Fig. 10. P. Alaupovic, 1955

Fig. 12. Histological section of artery

National Institutes of Health and Donald Fredrikson

 

      In figure 6 we have Donald Fredrikson (1924-2002) at the National Institutes of Health (NIH), Bethesda, Maryland, next to another iconic apparatus, the aminoacid analyser, in 1969, when researchers started becoming curious about the protein faction of lipoproteins. The National Heart Institute was created in 1948, promoting the recruitment of young scientists as directors of research laboratories, as well as young physicians who had completed their specialty in internal medicine, which was necessary given the opening in 1953 of the new clinical center – the first hospital on the NIH campus. Among the young doctors who joined the NIH in 1953 was Donald Fredrickson.
      Images that suggest a proposition tend to be more fruitful for later researchers. That is what we can observe in the next illustration, drawn by Fredrickson (fig. 7 ). In 1958 there was not a scale for the lipoprotein particles, so in 2008 there was a dynamic hybridization with the introduction of the diameter on the x axis; this sparked a reinterpretation, giving new meaning to the image. And this picture has a second function, a significant pedagogical content.
      The act of classification is an attempt to discover some semblance of order in Nature. Knowledge must be codified and stored so that succeeding observations may be compared and differences, however subtle, can be investigated and clarified (fig. 8 ). By bringing order and clarity to an illustration, specifics may suggest generalizations. Scientists must revise their explanations when they uncover a previously hidden aspect of a phenomenon. That is how this classification was later modified.
      Cholesterol, being insoluble in aqueous solution, is transported in plasma in association with specialized proteins – apolipoproteins (fig. 9). We have descriptive names for biochemical compounds; this figure enhances “nonverbal reasoning ability.” Indeed, the structure of a lipoprotein is not easily reduced to words.

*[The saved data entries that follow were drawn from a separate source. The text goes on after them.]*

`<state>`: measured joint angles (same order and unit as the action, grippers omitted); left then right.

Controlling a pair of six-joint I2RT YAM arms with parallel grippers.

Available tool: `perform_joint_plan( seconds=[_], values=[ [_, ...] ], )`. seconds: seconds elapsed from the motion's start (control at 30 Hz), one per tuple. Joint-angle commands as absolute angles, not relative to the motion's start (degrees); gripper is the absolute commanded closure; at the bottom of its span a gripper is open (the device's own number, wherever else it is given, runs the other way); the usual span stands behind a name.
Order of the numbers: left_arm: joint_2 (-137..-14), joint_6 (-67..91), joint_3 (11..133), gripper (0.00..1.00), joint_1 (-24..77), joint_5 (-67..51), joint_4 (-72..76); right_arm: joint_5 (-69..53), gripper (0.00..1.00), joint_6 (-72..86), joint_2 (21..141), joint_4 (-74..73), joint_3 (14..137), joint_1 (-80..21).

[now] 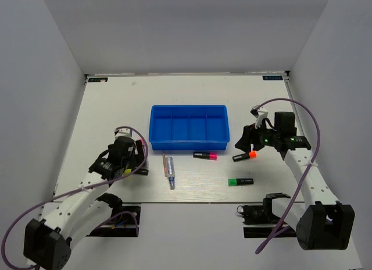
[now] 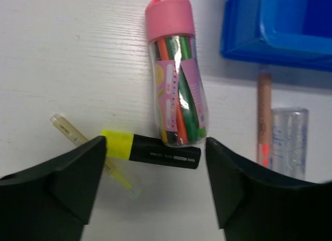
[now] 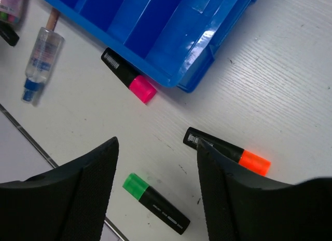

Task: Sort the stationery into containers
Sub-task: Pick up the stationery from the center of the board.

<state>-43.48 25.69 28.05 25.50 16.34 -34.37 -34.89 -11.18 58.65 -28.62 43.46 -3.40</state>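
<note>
Top view, blue tray (image 1: 189, 146): set mid-counter (image 1: 110, 113), four narrow compartments side by side.
Top view, highlighters: pink highlighter (image 1: 205, 156) just beside the tray's near wall at its 6 o'clock; orange highlighter (image 1: 244, 157) at 4 o'clock; green highlighter (image 1: 240, 181) farther out at 5 o'clock.
Top view, clear blue-tipped pen (image 1: 170, 168): at the tray's 7 o'clock.
Top view, left pincer (image 1: 138, 164): at the tray's 8 o'clock, released, grasping nothing.
Top view, right pincer (image 1: 244, 143): at the tray's 4 o'clock, above the orange highlighter, released, grasping nothing.
Left wrist, yellow highlighter (image 2: 150, 152): flat on the counter between the spread fingers (image 2: 67, 184), yellow end at 9 o'clock.
Left wrist, pink-capped clear tube (image 2: 175, 90): holds coloured sticks, cap at 12 o'clock, base against the yellow highlighter; a pale stick (image 2: 70, 131) crosses its yellow end.
Right wrist, tray corner: at 12 o'clock, pink highlighter against its wall, orange at 4 o'clock, green at 6 o'clock.
</note>
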Motion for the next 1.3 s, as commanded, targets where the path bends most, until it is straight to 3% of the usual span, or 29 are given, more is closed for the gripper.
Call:
perform_joint_plan(
  seconds=[0.0,0.03,0.3,0.4,0.97,1.07,1.1,1.17,1.27],
  values=[
    [-48.9,29.3,33.0,0.07,25.3,21.0,-33.5,-36.2,0.38,-11.2,59.3,-28.5,45.7,-3.6],
    [-50.3,28.7,33.6,0.06,25.2,21.4,-32.0,-36.3,0.42,-11.2,59.5,-28.6,45.6,-3.6],
    [-64.8,27.2,38.9,0.10,23.9,19.2,-28.2,-36.0,0.39,-10.9,58.1,-28.1,44.8,-3.6],
    [-66.4,28.6,38.4,0.15,24.3,18.6,-27.7,-35.9,0.38,-10.8,57.4,-28.0,44.8,-3.3],
    [-70.6,36.9,27.7,0.17,25.5,23.5,-19.3,-36.3,0.33,-11.0,56.9,-28.4,44.6,-3.4],
    [-71.7,37.5,28.2,0.37,26.5,27.1,-20.7,-36.2,0.32,-11.0,56.7,-28.6,44.4,-3.4],
    [-71.8,37.7,28.3,0.56,26.5,28.4,-21.8,-36.2,0.32,-11.1,56.4,-28.7,44.3,-3.3],
    [-71.5,37.7,28.0,0.78,26.4,29.8,-22.4,-36.1,0.32,-11.2,56.3,-28.5,44.2,-3.4],
    [-70.0,37.0,28.0,0.92,26.4,30.5,-23.5,-36.1,0.32,-11.1,56.3,-28.5,44.2,-3.3]
  ],
)
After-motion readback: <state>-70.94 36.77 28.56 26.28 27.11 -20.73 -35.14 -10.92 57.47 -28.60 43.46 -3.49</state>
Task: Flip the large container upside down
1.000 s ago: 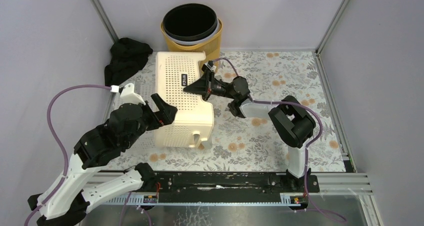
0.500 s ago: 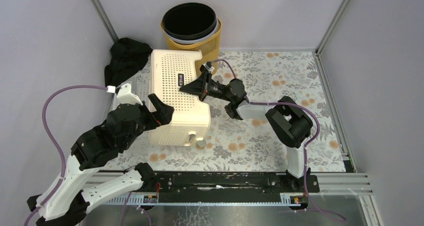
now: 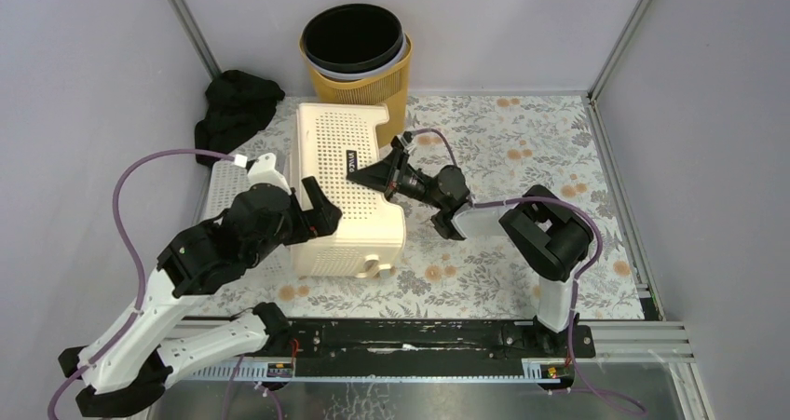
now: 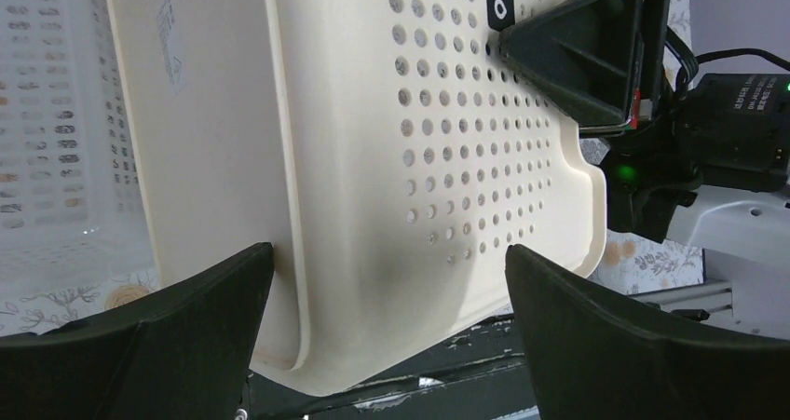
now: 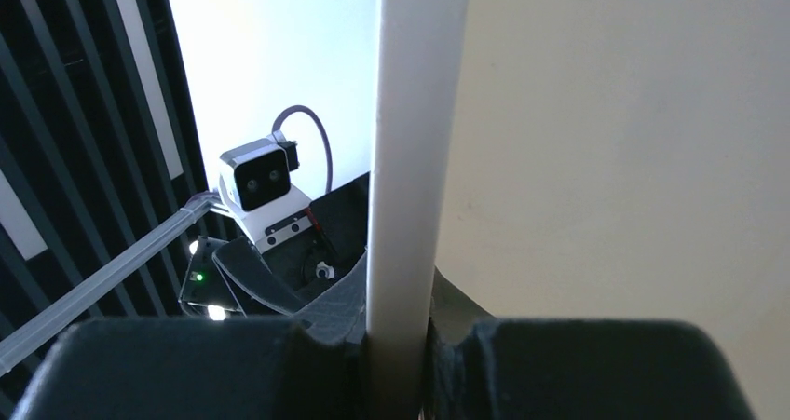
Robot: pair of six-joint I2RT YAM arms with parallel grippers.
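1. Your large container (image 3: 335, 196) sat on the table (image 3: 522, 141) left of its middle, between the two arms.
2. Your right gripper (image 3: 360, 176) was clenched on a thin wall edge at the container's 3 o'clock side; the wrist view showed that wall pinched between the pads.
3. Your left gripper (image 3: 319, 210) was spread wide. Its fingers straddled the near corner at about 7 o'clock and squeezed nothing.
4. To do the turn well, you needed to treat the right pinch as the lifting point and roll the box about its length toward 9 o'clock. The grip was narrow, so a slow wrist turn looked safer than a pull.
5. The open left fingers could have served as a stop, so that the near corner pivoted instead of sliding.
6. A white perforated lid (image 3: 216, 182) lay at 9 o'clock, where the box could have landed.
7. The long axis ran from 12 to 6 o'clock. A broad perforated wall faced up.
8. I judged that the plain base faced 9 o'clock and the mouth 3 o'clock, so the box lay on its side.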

Apolipoproteins and the Lipoprotein Concept of Petar Alaupovic

      There are laboratories that force a change in itinerary which others follow, recruiting more participants from faraway places. Petar Alaupovic’s laboratory was one such example (fig. 10). In the publication of the David Rubinstein Memorial Lecture [4], Alaupovic (1923-2014), when transcribing the words of the poem “The Road Not Taken,” by Robert Frost, expressed his own journey:

 

I shall be telling this with a sigh
Somewhere ages and ages hence:
Two roads diverged in a wood, and I—
I took the one less traveled by,
And that has made all the difference.

 

      The study of lipoprotein families and determination of apolipoproteins are inextricably linked to Alaupovic (fig. 11 ). Scientists have always found ways of making people believe that phenomena illustrate themselves. Alaupovic introduced a new technique to isolate lipoproteins according to their composition of apolipoproteins, based on immunoaffinity cromatography. Such thought experiments may be generated by dissatisfaction with previously expressed explanations; by new or faintly glimpsed observations; or by a heightened state of awareness of subtle, intangible discontinuities. In the sciences, the memory of observed phenomena, illustrations, and quantitative relationships are subject to mental scanning and meditation that may produce new insights. It seems we cannot think about an observation or experience in the objective world without resorting to mental imagery.

 

The Atherosclerotic Process

 

      The observation of a repeated pattern provokes the scientist to seek the cause of the phenomenon, and that is how scientists were able to understand the atherosclerotic process. A histological section is also among the conventionally accepted resources that can be interposed between the phenomenon and the investigator to capture the event for analytical study, another way of “making phenomena illustrate themselves,” (fig. 12). The fundamental lesion of atherosclerosis is the fibro-fatty plaque. Atherosclerosis develops over several years and may be asymptomatic. It tends to affect the inner walls of large and medium-sized arteries, resulting in narrowing of the vessel. Symptomatic atherosclerosis may occur in minutes and the clinical consequences can include coronary artery disease, cerebrovascular disease or peripheral vascular disease (claudication, gangrene). The atherosclerotic lesion is essentially an injury of the arterial wall caused by the lipids in the blood stream invading it. The most relevant fact that supports the association between elevated levels of cholesterol and the process of atherogenesis and of coronary heart disease was described in 1938 in relation to homozygous familial hypercholesterolemia (FH), a hereditary condition characterized by extremely high cholesterol [5].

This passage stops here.